You will please, now, unguardedly attend: upon entering my library, I was struck at once by dint of his striking mien; and, a classisist myself, it registered that he was reading Sophocles in the original Greek. After we had had a chance to become acquainted, at my urging he began to tell me in great detail about the events of the four years prior to our meeting, and the strange circumstances in which he found himself upon awakening one morning several months after the terrible shock of encountering the vicious vagary of an ironically misplaced poster outside his condominium, advertising the Detroit Opera Season, led to his in extremis flight, driving all night to a small city across from Staten Island. What follows is, horresco referens, the story I demand, in the name of morality, that you hear.

     ...even through the wall, the sound of the television in the next room was, yet again, nearly deafening. The problem, at four a.m., was the schizophrenic brother of the owner of Sayreville Rooming House. Lying in the musty bed of a tiny, dark room, I leaped to my feet, prepared to go next door and solve the problem. It might take forever for someone else to come out along the long hall of the second floor and do something.
     I never got the second leg into my jeans. The afflicted was knocking loudly at my door a moment later asking for a smoke; television still cranked absolutely as high as it would go. Standing in the long dusty space, shaking and blinking from drugs, medications, the withdrawal of same -- or who knew what -- holding a freshly-lit cigarette in his left hand and another one, also lit, behind his right ear, the guy jerked in auto-spasm on my sforzando cadence: "No, it's four in the morning, can you turn your TV DOWN!?"
     This strange, noir hall of errors configured in a torturous way to remind me of much happier days in the sequence of patinated music practice rooms back at old Schott Hall. It had been home for eleven weeks at $65 per -- not that it was much more than a place to sleep, or maybe indulge a personal yet somewhat palliative interest in forming my intractable thoughts and obstreperous feelings into, I'm certain, obscure, perhaps dreamlike poems.

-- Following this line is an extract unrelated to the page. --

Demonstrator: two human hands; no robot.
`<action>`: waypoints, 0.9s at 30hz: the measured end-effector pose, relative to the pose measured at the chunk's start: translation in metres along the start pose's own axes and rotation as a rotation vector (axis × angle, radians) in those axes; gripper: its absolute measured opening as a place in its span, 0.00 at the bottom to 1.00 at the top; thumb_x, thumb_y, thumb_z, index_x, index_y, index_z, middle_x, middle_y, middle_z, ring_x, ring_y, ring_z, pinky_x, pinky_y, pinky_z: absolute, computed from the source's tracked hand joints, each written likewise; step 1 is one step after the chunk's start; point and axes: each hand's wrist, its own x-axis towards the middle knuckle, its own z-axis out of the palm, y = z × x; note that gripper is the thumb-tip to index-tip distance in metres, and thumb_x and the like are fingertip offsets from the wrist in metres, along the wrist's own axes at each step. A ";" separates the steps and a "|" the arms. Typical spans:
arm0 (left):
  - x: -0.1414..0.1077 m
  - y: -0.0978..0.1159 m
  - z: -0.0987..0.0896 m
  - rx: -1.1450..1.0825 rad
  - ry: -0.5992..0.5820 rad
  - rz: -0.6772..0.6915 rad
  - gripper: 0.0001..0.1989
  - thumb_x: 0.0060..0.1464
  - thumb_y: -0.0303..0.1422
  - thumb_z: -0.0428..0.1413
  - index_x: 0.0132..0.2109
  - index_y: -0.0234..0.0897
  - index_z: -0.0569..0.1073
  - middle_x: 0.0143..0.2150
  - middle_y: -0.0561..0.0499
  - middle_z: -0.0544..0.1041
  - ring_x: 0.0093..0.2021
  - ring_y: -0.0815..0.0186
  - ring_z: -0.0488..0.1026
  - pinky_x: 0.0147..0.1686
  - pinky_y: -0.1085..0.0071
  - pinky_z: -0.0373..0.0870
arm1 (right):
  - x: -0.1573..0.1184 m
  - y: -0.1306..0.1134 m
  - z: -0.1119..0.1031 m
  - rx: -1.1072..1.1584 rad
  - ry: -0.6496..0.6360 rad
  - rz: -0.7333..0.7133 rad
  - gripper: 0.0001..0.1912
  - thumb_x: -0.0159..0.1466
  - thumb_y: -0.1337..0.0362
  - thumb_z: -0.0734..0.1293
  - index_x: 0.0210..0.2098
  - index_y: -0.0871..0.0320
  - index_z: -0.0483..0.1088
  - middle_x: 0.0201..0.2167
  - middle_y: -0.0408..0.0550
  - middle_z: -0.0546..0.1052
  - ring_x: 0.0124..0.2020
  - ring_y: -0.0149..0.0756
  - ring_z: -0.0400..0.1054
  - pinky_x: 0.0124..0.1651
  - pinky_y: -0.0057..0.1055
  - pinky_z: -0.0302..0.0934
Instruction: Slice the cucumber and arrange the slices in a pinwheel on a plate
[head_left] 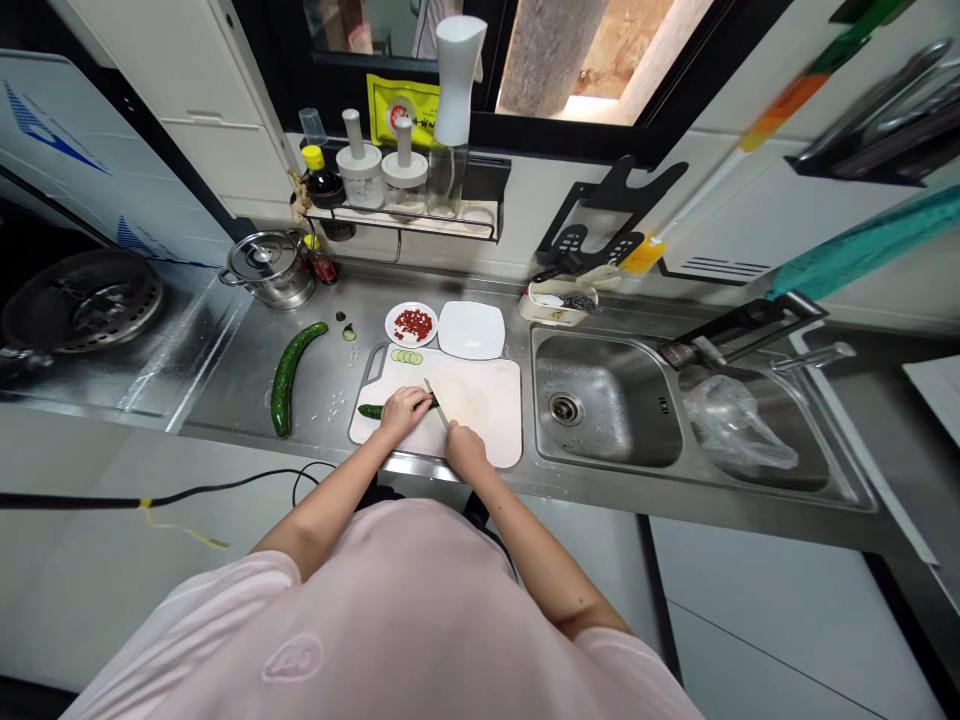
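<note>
On a white cutting board (487, 440) lies a cut length of cucumber (370, 411). My left hand (406, 412) is closed over it, so its middle is hidden. My right hand (466, 453) grips a knife (436, 401), its blade against the cucumber's right end beside my left fingers. Several thin cucumber slices (406, 356) overlap in a row at the board's upper left. Behind the board stand a white dish of chopped red pieces (412, 324) and a square white plate (472, 330). A whole cucumber (291, 378) rests on the steel counter to the left.
Cucumber end scraps (349, 333) and water drops dot the counter. A lidded steel pot (268, 268) stands at the back left, near a wok (82, 300). A spice rack (405, 222) hangs behind. On the right is a double sink (609, 400) with a plastic bag (739, 420).
</note>
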 end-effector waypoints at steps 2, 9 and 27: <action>0.000 0.000 0.000 0.002 0.001 0.002 0.10 0.59 0.35 0.51 0.40 0.41 0.76 0.40 0.50 0.77 0.42 0.65 0.71 0.45 0.67 0.67 | 0.005 -0.003 -0.002 0.001 0.011 -0.006 0.12 0.64 0.74 0.54 0.44 0.63 0.63 0.38 0.58 0.75 0.40 0.40 0.72 0.39 0.30 0.60; 0.000 -0.001 0.001 0.009 0.001 -0.002 0.09 0.59 0.35 0.51 0.40 0.41 0.76 0.40 0.50 0.77 0.42 0.65 0.71 0.45 0.67 0.67 | 0.010 -0.005 -0.005 0.002 0.021 -0.015 0.12 0.64 0.73 0.54 0.44 0.62 0.64 0.38 0.57 0.75 0.40 0.41 0.72 0.38 0.30 0.61; -0.001 0.000 0.001 0.011 0.002 -0.018 0.10 0.59 0.36 0.51 0.40 0.41 0.76 0.40 0.51 0.77 0.42 0.66 0.71 0.45 0.68 0.67 | 0.001 0.000 0.000 0.002 -0.005 0.013 0.10 0.64 0.73 0.55 0.43 0.62 0.64 0.37 0.57 0.75 0.39 0.41 0.72 0.38 0.30 0.60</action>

     Most nights I would join the run on, multiple streams of turnpike flow in the Jaguar -- left-over from a six year, post-marital bliss, quick-fix attempt, stock and commodities brokerage position cum spending spree, on the tails of an anti-intellectual, philistine, amateur Machiavellian, in-law fashioned divorce (was it William S. Burroughs who wrote that, in America, all intellectuals are considered deviants?) -- which vehicle, among other things, badly needed a brake job -- well, my intentionally limited clientele [doubtless because I spent my time monitoring their positions and analyzing markets rather than, necessitas non habet legem, do as I was told (read: threatened) and probably as saving my marriage would have dictated, push to open hundreds of new accounts instead] had most certainly been very well cared for indeed. "Geenuhyus is a bull market," yes, but sophistry aside, it happens that genius presages a bull market; though still (sorry, Thales) "the cobbler's children go barefoot" again -- into Manhattan -- about 35 minutes north -- and hang around in bars, up-scale or not, or meet the odd personals ad at bar/art-flick/concert/ poetry reading/museum/restaurant, to try to arrive at something that meant a connection, a beginning to divert me from the fact and course of my recent disconnection in Michigan.

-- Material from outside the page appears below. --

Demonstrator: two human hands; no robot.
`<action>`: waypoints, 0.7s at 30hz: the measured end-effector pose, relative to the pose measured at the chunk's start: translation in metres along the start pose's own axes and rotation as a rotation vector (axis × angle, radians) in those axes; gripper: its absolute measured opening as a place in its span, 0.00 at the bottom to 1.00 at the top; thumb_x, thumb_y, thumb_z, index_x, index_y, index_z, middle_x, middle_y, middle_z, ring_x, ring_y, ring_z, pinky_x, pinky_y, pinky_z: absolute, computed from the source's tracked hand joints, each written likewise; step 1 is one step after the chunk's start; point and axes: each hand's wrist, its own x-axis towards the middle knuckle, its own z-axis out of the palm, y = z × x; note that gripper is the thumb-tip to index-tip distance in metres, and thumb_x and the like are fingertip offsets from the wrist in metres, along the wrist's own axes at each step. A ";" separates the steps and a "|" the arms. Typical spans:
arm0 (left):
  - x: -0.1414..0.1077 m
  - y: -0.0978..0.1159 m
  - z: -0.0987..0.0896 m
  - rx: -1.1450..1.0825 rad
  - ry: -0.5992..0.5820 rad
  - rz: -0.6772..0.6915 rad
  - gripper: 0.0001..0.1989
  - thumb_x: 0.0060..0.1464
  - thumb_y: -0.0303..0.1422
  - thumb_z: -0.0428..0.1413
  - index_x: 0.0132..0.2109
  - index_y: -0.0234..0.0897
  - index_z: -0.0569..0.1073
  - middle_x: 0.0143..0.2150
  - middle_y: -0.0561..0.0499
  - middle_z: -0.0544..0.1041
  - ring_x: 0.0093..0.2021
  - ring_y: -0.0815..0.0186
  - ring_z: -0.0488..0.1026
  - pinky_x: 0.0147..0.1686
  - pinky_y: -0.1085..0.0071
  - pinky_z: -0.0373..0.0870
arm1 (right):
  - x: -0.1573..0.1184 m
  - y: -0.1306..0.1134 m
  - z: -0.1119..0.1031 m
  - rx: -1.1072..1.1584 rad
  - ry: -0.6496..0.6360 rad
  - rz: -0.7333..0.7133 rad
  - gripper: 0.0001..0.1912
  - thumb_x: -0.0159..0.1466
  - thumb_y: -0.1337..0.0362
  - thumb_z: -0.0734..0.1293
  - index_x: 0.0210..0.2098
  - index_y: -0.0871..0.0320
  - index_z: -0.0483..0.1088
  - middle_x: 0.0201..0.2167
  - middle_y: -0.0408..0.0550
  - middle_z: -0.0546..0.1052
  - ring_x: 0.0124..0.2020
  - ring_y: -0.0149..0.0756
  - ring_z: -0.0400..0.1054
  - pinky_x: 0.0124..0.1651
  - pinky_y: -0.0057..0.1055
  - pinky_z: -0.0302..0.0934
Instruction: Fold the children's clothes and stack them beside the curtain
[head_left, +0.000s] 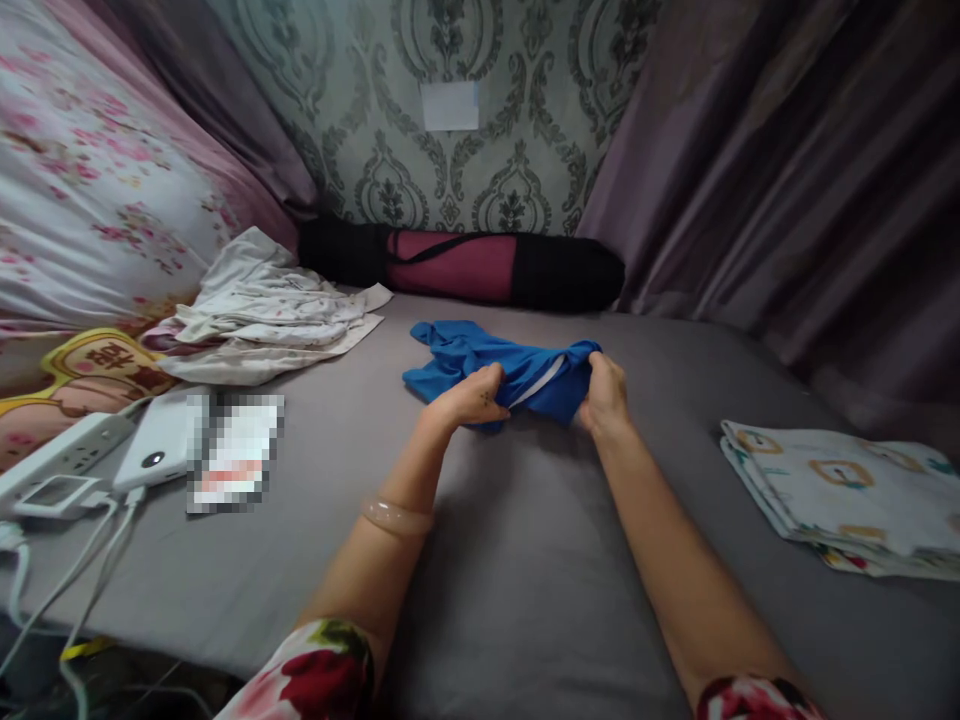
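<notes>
A crumpled blue garment (480,352) with a white stripe lies over the grey sheet, part of it raised between my hands. My left hand (476,396) is closed on its near middle edge, thumb and fingers pinching the cloth. On the garment's right end, my right hand (606,392) grips a bunched corner, with some fingers hidden behind the fabric. The blue cloth's left part rests loosely on the bed, folded over itself. What kind of garment it is cannot be made out.
Folded patterned cloths (847,490) lie at the right. To the left are a pile of pale clothes (262,310), a power strip (67,455), a white power bank (161,440) with cables and a blurred packet (236,450). A black and maroon long bag (457,265) lies along the wall.
</notes>
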 end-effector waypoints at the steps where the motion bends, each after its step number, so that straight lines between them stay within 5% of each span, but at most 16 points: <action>1: 0.001 0.001 0.004 -0.002 -0.037 -0.003 0.26 0.45 0.38 0.63 0.50 0.36 0.65 0.49 0.42 0.72 0.49 0.54 0.71 0.47 0.63 0.68 | 0.002 -0.005 -0.002 0.017 0.029 -0.001 0.06 0.52 0.63 0.62 0.22 0.53 0.59 0.17 0.36 0.59 0.21 0.30 0.56 0.22 0.25 0.54; 5: 0.004 0.007 0.018 0.026 -0.122 -0.003 0.32 0.43 0.45 0.65 0.51 0.37 0.62 0.52 0.41 0.70 0.51 0.52 0.70 0.48 0.61 0.68 | 0.011 -0.024 -0.011 0.082 0.084 -0.058 0.07 0.54 0.62 0.62 0.22 0.53 0.59 0.18 0.36 0.61 0.22 0.30 0.61 0.24 0.25 0.60; 13: 0.005 0.020 0.038 0.126 0.031 -0.032 0.24 0.50 0.34 0.59 0.52 0.36 0.60 0.55 0.37 0.66 0.55 0.52 0.67 0.49 0.60 0.67 | 0.015 -0.053 -0.025 0.296 0.161 -0.096 0.06 0.56 0.70 0.62 0.24 0.55 0.61 0.22 0.36 0.66 0.25 0.27 0.65 0.30 0.23 0.67; 17: 0.008 0.018 0.038 0.022 0.124 0.092 0.16 0.49 0.22 0.49 0.47 0.36 0.64 0.48 0.42 0.71 0.47 0.58 0.70 0.45 0.64 0.67 | 0.009 -0.076 -0.031 0.385 0.213 -0.082 0.08 0.57 0.73 0.60 0.24 0.56 0.63 0.24 0.38 0.68 0.27 0.27 0.67 0.32 0.24 0.67; 21: 0.014 0.018 0.029 -0.245 0.209 0.141 0.12 0.50 0.24 0.47 0.40 0.37 0.70 0.36 0.49 0.74 0.39 0.63 0.70 0.41 0.67 0.67 | 0.009 -0.100 -0.047 0.419 0.357 -0.188 0.11 0.55 0.77 0.58 0.21 0.57 0.60 0.22 0.37 0.65 0.26 0.26 0.65 0.33 0.24 0.66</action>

     In a few hours the sun came up one more time and, encouraged by the absence of television noise, sleep returned until ten-thirty. The old chair and window suggested a place to transmogrify into the waking world. A bleak, black Washington Road came into focus, wet from a March snowfall. Half a dozen New Jersey lottery tickets needed disposal. I put on a clean shirt before picking up a book borrowed from the library down the street: Journey to the End of the Night, by Cline. The novel unconditionally befriended me for a few hours till it was time to go out and eat.
     A liquor store stood next door to the nearest restaurant. Abruptly, thoughts of eating lunch no longer obtained; a gallon of Thunderbird replaced them. The sun had come out. Parked cars glinted with color and chrome in the parking lot behind the stores, but they looked to me like some surreal car-world honor guard next to the Jag, brakes or no.

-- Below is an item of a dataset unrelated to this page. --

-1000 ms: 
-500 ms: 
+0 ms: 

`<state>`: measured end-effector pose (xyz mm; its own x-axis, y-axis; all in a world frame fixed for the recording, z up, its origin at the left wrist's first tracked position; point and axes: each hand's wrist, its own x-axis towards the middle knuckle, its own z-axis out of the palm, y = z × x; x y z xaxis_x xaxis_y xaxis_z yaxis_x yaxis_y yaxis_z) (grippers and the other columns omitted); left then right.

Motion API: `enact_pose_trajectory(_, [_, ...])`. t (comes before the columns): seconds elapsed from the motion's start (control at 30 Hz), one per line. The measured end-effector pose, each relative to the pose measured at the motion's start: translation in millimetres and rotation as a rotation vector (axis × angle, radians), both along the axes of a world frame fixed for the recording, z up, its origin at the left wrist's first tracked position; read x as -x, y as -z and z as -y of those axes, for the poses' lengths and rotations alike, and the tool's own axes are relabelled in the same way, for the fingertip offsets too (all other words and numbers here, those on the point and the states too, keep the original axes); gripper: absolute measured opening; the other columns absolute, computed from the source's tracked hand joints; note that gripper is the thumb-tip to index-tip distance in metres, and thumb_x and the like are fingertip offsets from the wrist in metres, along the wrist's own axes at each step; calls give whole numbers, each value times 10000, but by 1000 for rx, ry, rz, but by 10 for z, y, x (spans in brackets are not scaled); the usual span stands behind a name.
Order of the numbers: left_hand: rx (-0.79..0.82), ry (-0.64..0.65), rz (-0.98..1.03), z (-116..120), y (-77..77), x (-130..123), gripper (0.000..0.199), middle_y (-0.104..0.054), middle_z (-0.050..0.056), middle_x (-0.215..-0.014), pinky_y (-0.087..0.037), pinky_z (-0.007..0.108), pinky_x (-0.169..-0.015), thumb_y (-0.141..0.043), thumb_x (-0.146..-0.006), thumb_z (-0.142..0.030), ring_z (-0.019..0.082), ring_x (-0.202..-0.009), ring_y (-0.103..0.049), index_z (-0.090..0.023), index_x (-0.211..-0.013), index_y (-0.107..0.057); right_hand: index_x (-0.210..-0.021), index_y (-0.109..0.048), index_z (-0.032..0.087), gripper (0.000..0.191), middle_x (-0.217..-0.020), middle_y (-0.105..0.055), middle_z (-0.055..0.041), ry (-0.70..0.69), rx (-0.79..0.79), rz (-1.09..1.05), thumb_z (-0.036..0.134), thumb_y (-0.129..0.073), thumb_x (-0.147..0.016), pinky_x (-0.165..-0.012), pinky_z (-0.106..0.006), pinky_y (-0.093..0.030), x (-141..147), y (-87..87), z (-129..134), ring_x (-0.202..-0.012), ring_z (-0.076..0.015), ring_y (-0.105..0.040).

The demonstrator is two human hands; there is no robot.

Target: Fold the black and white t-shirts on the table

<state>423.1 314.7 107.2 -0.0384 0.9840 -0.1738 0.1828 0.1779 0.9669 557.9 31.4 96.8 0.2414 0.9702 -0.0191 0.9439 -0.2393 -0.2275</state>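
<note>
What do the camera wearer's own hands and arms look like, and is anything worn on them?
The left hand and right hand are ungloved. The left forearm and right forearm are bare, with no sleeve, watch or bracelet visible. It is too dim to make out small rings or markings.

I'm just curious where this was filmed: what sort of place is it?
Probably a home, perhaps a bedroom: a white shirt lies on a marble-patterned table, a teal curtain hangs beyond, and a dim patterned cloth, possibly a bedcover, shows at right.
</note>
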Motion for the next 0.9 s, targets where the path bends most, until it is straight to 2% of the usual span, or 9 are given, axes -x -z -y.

     Hopefully not for the last time, the brake shoes stopped me at the rooming house, complaining in a declasse metal-on-metal sound evocative of pigs about to feed. This set the stage for my Salmanazar of fourth-rate wine to invite the admiration (if diluted by ataxaphasia) of several alfresco colleagues. One miles gloriosus offered to demonstrate how "a real man drinks 'the bird.'" There was a battered old wooden radio on the bedside table. A missing tuning knob brought my resourcefulness into play such that soon the thin green metal cap from my jug was functioning flawlessly. I made a futile gesture to gentility in electing a reasonable volume in order to, at least mentally, distance some of my neighbors.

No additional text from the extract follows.